PENNSYLVANIA Law firm's house calls raise bar



A Pennsylvania personal injury law firm tries to best its competitors by making house calls.
LANCASTER, Pa. (AP) -- Carol Jordie was in a halo cast, with her neck and most of the ribs on her right side broken, when she and her husband, Jim, sought lawyer Michael Wagman's help with their June 2000 car accident.
But instead of the Jordies going to Wagman's law office, Wagman visited their Ephrata home, sitting at the dining room table and talking with them over cups of coffee. He visited between eight and 10 times over a two-year period before the case was settled in their favor.
"When you're stressed out to begin with, it's easier to talk and relax when you're in a familiar environment," Carol Jordie said. "Basically, there's nothing more familiar than your own home."
In the struggle to make his firm different from all the others that do personal-injury work in Lancaster, Wagman's firm makes house calls, something normally associated with doctors of days gone by.
'A case of necessity'
"Sometimes, it's a case of necessity," Wagman said from his firm's office in a restored rowhouse in this city about 60 miles west of Philadelphia.

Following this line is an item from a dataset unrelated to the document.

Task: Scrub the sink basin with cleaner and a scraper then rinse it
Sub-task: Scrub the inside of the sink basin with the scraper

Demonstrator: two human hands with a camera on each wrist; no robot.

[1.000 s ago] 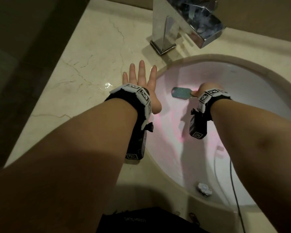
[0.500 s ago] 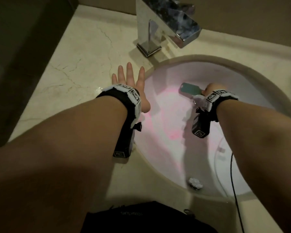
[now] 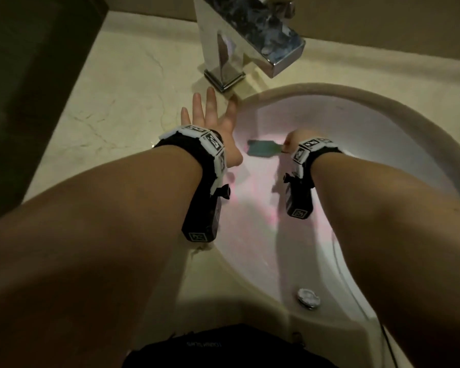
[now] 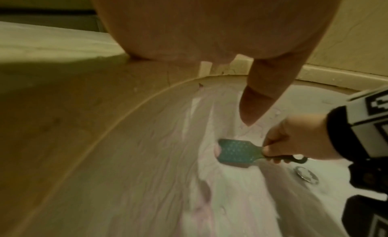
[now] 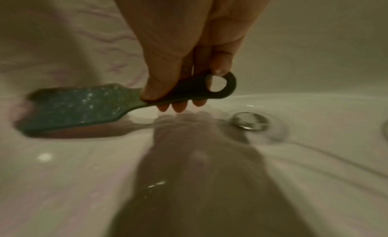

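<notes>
A white sink basin (image 3: 356, 144) smeared with pink cleaner (image 3: 252, 197) fills the right of the head view. My right hand (image 3: 294, 140) grips the dark handle of a teal paddle-shaped scraper (image 3: 263, 149) whose head lies against the basin's left wall. The right wrist view shows thumb and fingers wrapped round the scraper (image 5: 84, 109) handle, near the drain (image 5: 250, 121). My left hand (image 3: 210, 120) lies flat with fingers spread on the marble counter (image 3: 112, 107) at the basin's rim. In the left wrist view the scraper (image 4: 237, 151) sits low on the streaked wall.
A square chrome faucet (image 3: 239, 38) stands behind the basin, its spout reaching over the far rim. A chrome drain plug (image 3: 307, 297) sits at the basin's near end. A thin black cable (image 3: 385, 338) hangs at the lower right. A dark wall (image 3: 24, 75) borders the counter on the left.
The scraper has swept back left and down along the basin wall after sitting further right half a second ago. My left hand stays flat on the counter by the rim.
</notes>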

"If you have a seriously injured person who can't get out of the house, obviously you go to the house or you're not going to be able to meet with them," he said. "But we just found that doing it as a matter of normal course appealed to people for the service it provides. It's not all that inconvenient to do."
Wagman's three-person law firm, Wagman, Kreider & amp; Wright, took the extra step of advertising the availability of house calls, airing spots on four local television stations from July through October. So far, the response has been "moderate," and Wagman plans to re-air the commercials beginning in the new year, with adjustments in air times to improve the response, he said.
"I'd love to tell you we have so many clients beating down the doors that we have to send them elsewhere, but that's not the case," Wagman said.
Nationally, making house calls is not common among law firms, but not unheard of either, said Arthur Green, a New Hampshire lawyer who works with the law-practice management group of the American Bar Association.
"A lot of firms are doing it a little more," Green said. "They're more apt to go to a client's business or residence. ... But I think it's very rare that firms advertise that."
Marketing tactic
Small, consumer-oriented firms are conducting house calls as a marketing tactic. For larger firms that have business clients, it's part of a philosophy that says it is important to understand the client better by seeing firsthand how the company is run, he added.
Lawyers for other Lancaster firms said they will perform house calls if a client asks but do not advertise the service.
"I thought the concept of house-call lawyers was fairly intriguing as a method of general practice," said Ron Pollock of the Barley Snyder firm, which represents mostly business clients.
The house-call lawyers concept sprang from the saturated advertising market for lawyers that resulted when a 1977 Supreme Court decision first allowed lawyers to advertise and firms initially flocked to the Yellow Pages to get the word out.
"In that respect, it's like any other business that has to advertise," said Wagman.